1. Material and methods

1.1. WTCs and site selection

Since very few reports exist on occupational airborne viral exposure, there is no consensus sampling strategy for the collection and purification of viral nucleic acids from aerosols. We therefore used both low and high flow rate sampling approaches.

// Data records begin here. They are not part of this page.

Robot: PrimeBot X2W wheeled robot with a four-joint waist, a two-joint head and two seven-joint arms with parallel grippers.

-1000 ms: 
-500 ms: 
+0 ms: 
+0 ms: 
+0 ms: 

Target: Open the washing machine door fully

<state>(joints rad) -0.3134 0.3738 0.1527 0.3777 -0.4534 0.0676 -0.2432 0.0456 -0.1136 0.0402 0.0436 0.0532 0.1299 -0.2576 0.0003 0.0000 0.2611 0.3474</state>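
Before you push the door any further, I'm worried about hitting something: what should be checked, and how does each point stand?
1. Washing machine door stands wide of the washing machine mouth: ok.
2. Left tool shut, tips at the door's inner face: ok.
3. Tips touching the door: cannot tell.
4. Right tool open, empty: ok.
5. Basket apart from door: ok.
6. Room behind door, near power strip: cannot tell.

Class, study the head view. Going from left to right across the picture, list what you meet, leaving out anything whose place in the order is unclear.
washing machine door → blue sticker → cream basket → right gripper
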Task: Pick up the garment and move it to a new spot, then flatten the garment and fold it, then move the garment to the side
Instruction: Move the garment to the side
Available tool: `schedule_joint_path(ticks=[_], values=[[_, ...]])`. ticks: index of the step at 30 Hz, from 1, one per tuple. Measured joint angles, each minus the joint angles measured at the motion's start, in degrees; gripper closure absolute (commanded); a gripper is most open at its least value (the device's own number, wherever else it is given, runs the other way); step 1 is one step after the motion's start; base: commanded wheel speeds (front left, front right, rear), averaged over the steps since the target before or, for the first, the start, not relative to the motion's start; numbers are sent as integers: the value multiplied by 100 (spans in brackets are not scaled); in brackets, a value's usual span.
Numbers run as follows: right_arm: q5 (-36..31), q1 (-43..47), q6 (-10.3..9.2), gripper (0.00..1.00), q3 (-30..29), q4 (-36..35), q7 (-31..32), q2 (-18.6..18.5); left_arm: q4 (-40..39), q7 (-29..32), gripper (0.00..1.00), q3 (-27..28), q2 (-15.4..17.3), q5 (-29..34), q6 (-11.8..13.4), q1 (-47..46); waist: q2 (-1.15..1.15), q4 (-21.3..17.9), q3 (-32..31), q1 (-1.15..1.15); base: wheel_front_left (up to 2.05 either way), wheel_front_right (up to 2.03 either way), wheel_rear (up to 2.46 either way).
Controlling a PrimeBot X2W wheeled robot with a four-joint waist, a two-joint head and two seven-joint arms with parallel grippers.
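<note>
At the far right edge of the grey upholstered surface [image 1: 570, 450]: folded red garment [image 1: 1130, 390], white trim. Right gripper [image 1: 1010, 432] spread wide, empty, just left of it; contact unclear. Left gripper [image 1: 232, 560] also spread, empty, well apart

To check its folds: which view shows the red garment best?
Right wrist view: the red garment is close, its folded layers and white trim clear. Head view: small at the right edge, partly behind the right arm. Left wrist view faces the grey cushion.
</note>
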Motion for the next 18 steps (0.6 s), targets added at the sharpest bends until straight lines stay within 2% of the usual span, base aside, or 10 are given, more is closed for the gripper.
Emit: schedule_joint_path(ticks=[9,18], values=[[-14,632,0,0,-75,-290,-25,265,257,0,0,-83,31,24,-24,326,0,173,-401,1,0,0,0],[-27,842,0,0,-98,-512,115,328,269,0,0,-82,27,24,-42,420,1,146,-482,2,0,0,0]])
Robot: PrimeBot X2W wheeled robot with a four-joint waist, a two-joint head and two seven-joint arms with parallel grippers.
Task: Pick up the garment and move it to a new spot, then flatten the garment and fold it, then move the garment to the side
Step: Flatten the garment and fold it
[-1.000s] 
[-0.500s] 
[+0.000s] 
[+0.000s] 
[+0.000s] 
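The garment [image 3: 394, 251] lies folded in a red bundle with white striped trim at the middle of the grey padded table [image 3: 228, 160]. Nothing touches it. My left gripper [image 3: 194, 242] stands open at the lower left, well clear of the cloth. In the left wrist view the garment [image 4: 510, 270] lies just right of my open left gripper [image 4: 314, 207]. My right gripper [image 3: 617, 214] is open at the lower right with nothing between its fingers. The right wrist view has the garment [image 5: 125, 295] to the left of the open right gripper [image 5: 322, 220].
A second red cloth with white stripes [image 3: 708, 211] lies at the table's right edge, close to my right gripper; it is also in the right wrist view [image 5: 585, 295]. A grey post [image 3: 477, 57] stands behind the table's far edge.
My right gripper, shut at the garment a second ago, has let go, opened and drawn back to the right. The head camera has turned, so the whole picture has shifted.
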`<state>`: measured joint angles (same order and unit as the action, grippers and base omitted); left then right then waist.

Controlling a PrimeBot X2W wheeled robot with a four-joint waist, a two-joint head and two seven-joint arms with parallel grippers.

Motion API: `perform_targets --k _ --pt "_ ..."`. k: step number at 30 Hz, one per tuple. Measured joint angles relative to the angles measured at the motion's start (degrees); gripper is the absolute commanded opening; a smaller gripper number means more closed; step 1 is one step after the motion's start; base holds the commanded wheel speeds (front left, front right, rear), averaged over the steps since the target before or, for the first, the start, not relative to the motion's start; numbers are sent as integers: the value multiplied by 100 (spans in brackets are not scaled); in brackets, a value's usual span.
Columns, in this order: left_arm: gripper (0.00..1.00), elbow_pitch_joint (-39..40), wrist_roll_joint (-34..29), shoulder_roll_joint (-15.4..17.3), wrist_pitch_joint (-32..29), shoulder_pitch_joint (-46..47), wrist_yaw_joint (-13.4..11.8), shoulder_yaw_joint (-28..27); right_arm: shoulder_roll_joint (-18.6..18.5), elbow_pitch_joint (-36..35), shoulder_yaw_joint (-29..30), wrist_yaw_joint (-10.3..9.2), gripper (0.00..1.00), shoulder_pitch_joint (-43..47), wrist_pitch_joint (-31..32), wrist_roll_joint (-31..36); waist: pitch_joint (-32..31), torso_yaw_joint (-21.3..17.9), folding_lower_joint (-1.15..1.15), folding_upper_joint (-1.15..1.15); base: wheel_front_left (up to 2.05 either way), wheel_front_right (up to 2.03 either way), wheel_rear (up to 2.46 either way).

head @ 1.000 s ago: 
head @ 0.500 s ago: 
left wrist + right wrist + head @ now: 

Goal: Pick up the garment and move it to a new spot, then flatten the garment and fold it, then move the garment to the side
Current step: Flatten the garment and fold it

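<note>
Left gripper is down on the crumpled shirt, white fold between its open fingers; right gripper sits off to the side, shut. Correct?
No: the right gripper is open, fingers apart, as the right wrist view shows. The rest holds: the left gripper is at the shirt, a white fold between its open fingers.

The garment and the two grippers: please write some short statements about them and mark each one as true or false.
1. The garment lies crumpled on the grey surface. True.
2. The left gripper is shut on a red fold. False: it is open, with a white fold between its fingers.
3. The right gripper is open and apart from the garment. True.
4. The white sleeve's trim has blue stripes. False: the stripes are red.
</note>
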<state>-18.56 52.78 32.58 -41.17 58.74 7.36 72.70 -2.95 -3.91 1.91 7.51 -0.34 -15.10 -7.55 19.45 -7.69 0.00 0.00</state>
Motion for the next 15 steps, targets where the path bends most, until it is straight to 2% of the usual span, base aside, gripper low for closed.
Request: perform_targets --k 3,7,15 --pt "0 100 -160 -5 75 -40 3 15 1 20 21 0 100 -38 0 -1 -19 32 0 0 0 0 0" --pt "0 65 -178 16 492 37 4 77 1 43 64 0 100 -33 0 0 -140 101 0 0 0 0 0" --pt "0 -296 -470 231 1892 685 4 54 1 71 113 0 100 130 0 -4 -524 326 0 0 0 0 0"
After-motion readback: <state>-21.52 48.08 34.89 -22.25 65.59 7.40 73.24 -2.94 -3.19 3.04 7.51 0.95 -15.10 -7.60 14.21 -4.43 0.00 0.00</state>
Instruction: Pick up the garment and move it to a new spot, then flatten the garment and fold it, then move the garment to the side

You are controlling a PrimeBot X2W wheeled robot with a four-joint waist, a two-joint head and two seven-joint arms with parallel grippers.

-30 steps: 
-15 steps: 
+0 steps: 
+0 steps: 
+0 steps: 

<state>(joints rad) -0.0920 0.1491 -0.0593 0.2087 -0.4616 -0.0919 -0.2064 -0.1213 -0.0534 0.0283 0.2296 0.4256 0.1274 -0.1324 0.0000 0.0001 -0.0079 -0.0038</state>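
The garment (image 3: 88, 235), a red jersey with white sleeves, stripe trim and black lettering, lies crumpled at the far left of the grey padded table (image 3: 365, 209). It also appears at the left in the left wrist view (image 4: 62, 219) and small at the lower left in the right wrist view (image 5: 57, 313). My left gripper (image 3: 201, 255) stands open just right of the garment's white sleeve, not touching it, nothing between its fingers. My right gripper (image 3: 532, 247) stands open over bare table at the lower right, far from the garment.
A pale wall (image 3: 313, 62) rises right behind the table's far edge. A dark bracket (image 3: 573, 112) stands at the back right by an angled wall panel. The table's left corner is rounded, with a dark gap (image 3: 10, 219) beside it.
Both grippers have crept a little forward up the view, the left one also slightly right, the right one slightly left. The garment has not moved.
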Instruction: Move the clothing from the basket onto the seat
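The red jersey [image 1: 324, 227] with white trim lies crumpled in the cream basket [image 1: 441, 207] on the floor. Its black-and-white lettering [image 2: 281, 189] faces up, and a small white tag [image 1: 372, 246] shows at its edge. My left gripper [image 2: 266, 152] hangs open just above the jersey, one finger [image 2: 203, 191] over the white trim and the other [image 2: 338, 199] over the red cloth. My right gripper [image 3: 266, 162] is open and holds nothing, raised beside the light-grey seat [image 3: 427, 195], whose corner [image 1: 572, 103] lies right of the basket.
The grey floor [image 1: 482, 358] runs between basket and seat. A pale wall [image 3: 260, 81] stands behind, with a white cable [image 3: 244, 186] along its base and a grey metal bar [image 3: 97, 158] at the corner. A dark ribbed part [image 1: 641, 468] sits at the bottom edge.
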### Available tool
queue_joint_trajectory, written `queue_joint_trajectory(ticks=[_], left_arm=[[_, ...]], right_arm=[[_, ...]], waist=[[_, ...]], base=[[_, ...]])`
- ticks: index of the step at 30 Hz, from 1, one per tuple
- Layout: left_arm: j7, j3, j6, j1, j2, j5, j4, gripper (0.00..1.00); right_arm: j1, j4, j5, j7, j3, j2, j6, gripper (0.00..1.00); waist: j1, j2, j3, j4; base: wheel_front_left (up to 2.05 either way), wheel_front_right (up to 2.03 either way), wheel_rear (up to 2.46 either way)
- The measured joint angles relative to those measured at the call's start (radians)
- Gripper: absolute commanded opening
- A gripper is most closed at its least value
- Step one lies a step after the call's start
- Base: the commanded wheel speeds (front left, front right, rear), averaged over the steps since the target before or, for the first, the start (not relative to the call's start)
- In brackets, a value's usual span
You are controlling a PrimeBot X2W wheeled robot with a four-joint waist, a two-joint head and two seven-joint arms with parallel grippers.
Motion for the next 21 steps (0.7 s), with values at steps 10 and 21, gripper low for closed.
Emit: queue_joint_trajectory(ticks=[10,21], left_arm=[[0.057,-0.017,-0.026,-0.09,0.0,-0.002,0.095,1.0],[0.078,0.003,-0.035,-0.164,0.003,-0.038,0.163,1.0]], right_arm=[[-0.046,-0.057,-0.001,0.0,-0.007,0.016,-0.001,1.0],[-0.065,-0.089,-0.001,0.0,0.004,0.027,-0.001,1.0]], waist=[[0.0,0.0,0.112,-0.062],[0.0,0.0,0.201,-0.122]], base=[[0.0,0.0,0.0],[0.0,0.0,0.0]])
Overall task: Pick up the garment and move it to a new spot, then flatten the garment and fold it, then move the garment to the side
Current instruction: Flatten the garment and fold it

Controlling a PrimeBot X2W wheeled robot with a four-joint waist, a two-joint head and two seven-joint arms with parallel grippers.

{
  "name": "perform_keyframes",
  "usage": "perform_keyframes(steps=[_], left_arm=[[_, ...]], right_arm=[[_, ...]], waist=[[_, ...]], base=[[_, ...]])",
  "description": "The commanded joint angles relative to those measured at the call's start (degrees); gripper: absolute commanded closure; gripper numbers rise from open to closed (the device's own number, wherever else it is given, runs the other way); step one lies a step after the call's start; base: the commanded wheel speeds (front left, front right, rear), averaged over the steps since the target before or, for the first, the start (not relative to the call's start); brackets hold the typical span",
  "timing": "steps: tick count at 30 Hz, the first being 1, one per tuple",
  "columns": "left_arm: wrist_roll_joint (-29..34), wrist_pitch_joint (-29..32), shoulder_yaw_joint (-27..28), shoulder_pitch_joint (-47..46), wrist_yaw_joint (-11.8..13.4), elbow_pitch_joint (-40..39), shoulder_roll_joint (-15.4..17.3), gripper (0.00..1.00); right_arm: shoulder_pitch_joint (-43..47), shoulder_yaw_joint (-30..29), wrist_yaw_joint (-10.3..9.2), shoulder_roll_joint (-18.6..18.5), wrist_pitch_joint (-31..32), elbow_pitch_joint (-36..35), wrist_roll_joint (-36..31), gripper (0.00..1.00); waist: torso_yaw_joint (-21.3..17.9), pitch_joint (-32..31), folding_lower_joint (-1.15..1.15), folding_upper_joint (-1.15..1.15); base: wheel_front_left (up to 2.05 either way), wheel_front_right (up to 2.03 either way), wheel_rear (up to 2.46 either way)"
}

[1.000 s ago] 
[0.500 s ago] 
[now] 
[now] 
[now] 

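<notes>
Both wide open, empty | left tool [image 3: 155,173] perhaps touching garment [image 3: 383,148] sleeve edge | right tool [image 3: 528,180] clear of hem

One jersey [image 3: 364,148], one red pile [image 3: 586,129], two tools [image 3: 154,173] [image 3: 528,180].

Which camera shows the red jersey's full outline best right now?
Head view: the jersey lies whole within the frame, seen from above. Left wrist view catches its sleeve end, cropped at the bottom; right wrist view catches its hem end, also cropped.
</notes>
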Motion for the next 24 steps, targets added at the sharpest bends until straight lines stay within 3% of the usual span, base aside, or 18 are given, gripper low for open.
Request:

Air samples were collected from four different WTCs from Eastern Canada during summertime. Indoor sites where wastewater treatment occurs and workers daily tasks are occurring were sampled. A total of 11 sites (or sampling locations) distributed among four WTCs are presented in this study. Pertinent details for each site are presented in Table 1 .

Table 1.

Description of wastewater treatment centers (WTCs) and sites of the study.

WTCs Sites Tasks
WTCs 1 and 2 Screening Removal of big objects (e.g.,: plastics and paper)
Grit/fats, oils and greases (FOGs) removal) Removal of granular matter and FOGs
Biofiltration Biological degradation of residual organic matter
WTC3 Primary screening Removal of big objects
Secondary screening Removal of residual big objects
WTC4 Screening Removal of big objects
Grit/fats, oils and greases removal Removal of granular matter and FOGs
Secondary decantation Removal of residual particles by decantation

1.2. Air sampling methods

1.2.1. Sampling for qPCR analysis

In this study, two different samplers were used to collect samples for qPCR detection (Coriolis®μ and Marple). The samplers were positioned at the same location at each water treatment site. Although the sampling duration was dependent on the sampler model, sampling was always performed during the same day over the same 6-hour shift.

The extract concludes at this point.